Goal of the exercise => Down to the last character, repeat the data that follows.

Stored data =>
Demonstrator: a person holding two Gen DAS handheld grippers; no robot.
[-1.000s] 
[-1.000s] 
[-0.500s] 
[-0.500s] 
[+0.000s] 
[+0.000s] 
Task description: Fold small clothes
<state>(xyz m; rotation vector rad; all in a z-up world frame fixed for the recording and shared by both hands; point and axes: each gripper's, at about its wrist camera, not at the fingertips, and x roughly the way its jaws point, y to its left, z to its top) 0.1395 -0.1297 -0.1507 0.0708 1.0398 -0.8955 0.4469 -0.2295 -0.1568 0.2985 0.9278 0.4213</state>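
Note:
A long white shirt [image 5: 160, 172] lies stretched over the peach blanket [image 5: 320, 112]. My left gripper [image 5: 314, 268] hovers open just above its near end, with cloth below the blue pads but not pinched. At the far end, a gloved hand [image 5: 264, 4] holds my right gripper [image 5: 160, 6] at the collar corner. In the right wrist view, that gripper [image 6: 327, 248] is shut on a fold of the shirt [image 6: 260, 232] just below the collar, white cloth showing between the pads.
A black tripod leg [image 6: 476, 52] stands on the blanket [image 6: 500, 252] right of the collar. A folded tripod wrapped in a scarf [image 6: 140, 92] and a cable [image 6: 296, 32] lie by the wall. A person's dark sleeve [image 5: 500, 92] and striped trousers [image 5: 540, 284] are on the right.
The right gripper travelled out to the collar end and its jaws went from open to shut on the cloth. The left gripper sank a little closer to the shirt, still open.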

Written response =>
Demonstrator: a person holding two Gen DAS handheld grippers; no robot.
[-1.000s] 
[-1.000s] 
[-0.500s] 
[-0.500s] 
[+0.000s] 
[+0.000s] 
Task description: Fold small clothes
<state>(xyz m; rotation vector rad; all in a z-up world frame fixed for the recording and shared by both hands; point and axes: each gripper's, at about its wrist camera, not at the fingertips, and x roughly the way its jaws point, y to its left, z to its top) 0.1395 -0.1297 -0.1507 0.0708 1.0398 -0.8955 0.4469 -0.2295 -0.1568 0.2985 0.9278 0.4213</state>
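Note:
A long white shirt [image 5: 160, 172] lies stretched over the peach blanket [image 5: 320, 112]. My left gripper [image 5: 314, 268] hovers open just above its near end, with cloth below the blue pads but not pinched. At the far end, a gloved hand [image 5: 264, 4] holds my right gripper [image 5: 160, 6] at the collar corner. In the right wrist view, that gripper [image 6: 327, 248] is shut on a fold of the shirt [image 6: 260, 232] just below the collar, white cloth showing between the pads.
A black tripod leg [image 6: 476, 52] stands on the blanket [image 6: 500, 252] right of the collar. A folded tripod wrapped in a scarf [image 6: 140, 92] and a cable [image 6: 296, 32] lie by the wall. A person's dark sleeve [image 5: 500, 92] and striped trousers [image 5: 540, 284] are on the right.
The right gripper travelled out to the collar end and its jaws went from open to shut on the cloth. The left gripper sank a little closer to the shirt, still open.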

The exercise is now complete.